Local environmentally-minded leaders will protect the financial strength of local communities.

The myth that environmental protection is too costly is so fully accepted that it seems ludicrous to suggest that environmentalists are good for the bottom line. As a planner for the state Department of Health, working with local communities, I have witnessed a different reality. Leaders with a strong environmental ethic can protect limited budgets in several ways. First, their commitment to the environment is infectious and integrated into all their undertakings. This allows them to gain and maintain public support for ensuring that environmental protections are efficiently integrated into all business conducted by gov-ernment. Second, such leaders ensure that developers and industries comply with all environmental regulations and pay their fair share of environmental costs. Compliance is chosen instead of waivers and variances, and in this way the environmental impact is minimized and the burden of environmental mitigation is not passed on to the taxpayers.

From another perspective, the financial standing of local governments is frequently impacted by their ability to attract federal and state aid. Whether it is developing a new source of drinking water, upgrading an aging waste-treatment plant or building a safe solid-waste disposal facility, local communities are constantly facing budget-breaking expenditures. Shrinking budgets and a demand from the general public for results are causing lending and grant agencies to demand quantifiable assurances that they are directing their resources wisely. Communities that can demonstrate effective environmental management and full regulatory compliance will be in the best position to receive much-needed aid.

Local environmental leadership is needed to bolster weakened federal protections.

Though strong environmental legislation passed in the '70s remains largely intact, the opposition has been extremely effective at weakening protection by starving agencies and programs of the resources they need to be effective. Local leadership in this context is critical. Cash-strapped local governments are constantly under pressure from predatory industries and developers that coerce weak leaders into tax breaks and ordinance exemptions in exchange for ephemeral promises of bountiful tax bases and jobs that rarely materialize. Officials at the local government level must have the leadership and commitment to resist these seductions, enforce existing regulations and pass stronger measures to meet the challenges of the future.

Local leaders most directly affect your lives.

Finally, and possibly most importantly, voters must realize that environmental protection is not only about saving Amazon rain forests and protecting the ozone layer.

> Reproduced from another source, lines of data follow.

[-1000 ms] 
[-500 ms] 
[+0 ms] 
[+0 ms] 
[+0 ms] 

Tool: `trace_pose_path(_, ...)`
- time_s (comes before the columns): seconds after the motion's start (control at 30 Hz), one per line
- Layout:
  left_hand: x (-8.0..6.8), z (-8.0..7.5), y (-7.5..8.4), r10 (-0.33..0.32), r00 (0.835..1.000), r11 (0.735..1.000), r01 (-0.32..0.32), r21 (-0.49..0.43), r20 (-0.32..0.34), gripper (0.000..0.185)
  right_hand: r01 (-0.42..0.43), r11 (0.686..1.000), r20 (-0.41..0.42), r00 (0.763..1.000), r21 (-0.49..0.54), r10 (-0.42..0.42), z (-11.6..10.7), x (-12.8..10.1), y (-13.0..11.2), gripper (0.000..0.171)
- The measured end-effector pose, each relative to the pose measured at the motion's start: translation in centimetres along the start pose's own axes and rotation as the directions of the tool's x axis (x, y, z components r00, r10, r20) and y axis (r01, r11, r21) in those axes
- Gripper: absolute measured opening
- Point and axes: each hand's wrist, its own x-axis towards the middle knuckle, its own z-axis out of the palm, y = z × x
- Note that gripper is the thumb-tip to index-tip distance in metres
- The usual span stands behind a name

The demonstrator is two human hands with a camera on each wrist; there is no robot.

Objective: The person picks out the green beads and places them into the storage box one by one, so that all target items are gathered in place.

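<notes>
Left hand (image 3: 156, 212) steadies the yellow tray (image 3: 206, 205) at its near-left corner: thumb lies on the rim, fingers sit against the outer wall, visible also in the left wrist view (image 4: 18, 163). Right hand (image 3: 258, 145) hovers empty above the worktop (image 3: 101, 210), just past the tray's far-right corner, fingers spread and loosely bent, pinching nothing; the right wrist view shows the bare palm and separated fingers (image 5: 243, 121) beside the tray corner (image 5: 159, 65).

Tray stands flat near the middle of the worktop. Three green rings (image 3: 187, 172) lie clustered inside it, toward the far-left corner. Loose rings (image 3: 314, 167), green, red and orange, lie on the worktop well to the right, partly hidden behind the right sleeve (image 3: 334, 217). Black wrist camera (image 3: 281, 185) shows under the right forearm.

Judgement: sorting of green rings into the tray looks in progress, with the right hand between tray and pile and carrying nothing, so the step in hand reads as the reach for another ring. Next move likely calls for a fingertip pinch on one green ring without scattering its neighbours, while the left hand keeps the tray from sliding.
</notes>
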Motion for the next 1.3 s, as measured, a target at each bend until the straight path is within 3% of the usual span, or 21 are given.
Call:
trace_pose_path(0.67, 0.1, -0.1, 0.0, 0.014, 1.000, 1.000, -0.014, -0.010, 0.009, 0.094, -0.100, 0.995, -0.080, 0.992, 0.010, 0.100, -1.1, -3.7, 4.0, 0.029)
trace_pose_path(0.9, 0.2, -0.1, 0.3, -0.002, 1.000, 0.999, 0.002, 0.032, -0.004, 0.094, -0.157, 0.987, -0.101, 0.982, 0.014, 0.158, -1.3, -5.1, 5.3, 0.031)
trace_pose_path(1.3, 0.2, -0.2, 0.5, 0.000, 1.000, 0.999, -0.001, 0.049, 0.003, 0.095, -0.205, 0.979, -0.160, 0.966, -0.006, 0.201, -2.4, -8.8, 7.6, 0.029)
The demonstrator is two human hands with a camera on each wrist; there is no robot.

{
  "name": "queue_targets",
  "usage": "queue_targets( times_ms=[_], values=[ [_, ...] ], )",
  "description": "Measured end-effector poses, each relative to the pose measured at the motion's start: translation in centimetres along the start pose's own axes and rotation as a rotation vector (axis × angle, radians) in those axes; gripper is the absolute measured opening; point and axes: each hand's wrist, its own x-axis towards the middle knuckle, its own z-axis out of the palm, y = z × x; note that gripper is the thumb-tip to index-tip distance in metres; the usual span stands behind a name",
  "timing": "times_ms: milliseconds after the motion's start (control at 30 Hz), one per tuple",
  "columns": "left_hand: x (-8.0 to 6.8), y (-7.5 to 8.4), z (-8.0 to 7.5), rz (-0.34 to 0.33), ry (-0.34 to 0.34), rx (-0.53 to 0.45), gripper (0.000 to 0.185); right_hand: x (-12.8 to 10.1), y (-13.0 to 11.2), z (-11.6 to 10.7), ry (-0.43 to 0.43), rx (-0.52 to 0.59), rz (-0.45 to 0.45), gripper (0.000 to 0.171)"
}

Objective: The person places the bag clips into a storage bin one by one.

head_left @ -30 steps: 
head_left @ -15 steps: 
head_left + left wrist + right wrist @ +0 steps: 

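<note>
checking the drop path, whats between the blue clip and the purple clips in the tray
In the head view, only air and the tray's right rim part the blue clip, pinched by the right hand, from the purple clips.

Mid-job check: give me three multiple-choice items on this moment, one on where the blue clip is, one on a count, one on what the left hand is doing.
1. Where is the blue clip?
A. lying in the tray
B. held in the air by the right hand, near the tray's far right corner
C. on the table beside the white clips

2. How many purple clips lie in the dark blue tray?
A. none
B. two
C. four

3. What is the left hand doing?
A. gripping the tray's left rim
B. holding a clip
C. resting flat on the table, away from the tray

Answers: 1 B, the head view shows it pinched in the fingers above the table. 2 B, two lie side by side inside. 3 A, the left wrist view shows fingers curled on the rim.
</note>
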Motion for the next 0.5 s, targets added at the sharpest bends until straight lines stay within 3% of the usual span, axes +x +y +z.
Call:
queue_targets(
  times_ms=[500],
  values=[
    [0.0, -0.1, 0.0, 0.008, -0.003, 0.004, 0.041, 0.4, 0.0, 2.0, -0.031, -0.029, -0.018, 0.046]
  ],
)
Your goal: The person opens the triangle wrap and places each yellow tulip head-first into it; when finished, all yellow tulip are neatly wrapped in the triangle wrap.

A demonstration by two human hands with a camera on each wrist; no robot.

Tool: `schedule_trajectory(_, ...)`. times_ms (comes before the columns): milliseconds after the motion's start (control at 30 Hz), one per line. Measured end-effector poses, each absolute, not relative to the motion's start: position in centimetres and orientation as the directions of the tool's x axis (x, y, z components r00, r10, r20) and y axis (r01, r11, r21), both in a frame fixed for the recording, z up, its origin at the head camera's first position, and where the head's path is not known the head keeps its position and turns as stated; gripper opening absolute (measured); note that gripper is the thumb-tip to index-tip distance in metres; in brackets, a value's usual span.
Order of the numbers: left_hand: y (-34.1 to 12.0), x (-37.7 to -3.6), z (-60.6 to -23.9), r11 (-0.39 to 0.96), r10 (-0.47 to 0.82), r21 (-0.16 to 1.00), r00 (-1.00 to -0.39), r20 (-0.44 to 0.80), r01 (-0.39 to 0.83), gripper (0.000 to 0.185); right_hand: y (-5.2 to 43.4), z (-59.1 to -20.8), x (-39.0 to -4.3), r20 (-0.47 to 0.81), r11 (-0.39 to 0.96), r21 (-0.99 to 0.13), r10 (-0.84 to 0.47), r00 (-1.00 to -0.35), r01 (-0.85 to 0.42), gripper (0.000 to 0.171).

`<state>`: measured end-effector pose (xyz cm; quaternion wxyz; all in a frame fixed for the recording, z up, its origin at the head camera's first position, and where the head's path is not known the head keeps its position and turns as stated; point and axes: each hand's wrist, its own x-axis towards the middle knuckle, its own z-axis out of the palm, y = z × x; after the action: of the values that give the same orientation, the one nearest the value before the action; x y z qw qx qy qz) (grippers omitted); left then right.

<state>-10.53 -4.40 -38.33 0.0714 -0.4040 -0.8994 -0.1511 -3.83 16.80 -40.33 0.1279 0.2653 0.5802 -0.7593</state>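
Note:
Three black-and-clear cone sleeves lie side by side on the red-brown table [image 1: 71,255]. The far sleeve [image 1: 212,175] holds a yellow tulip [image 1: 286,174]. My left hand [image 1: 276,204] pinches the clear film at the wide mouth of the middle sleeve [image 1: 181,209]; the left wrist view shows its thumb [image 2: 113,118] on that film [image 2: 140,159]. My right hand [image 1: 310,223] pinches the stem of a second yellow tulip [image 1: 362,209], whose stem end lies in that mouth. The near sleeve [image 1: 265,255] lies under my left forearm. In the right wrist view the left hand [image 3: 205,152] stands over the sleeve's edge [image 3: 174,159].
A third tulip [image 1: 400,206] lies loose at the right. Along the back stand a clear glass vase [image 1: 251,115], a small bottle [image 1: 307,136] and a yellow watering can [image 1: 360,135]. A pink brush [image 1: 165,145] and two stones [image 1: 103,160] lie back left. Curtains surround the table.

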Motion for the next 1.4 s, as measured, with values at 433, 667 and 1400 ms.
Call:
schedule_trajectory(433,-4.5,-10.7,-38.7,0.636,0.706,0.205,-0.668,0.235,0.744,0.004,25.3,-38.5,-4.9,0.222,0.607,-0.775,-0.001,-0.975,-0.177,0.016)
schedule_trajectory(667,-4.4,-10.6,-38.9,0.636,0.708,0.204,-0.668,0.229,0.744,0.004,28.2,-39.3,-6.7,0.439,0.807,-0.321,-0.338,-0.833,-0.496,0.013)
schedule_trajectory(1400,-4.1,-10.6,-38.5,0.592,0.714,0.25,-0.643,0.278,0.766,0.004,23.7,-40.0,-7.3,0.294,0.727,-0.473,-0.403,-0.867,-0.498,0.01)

It is about children who can go to school without packing an asthma inhaler in their lunchbox. It is about seniors drinking water that does not tax their bodies with contamination or heavy doses of treatment chemicals. It is about refreshing our souls in open and wild places in those precious few moments we spend away from our jobs, and it is about going to our workplaces without the fear that we will be exposed to conditions that send us to the hospital.

The decisions that most directly impact our lives and the health of the people and things we care most about are being made down the street, not in Washington, D.C.

It would be easy to become discouraged by the second-class status that environmental issues are receiving at the national podium. In November, however, voters have an opportunity to change this with their local vote. Contact your local environmental organizations. Identify the candidates that share your concerns and put them in office. The message will ring loud and clear.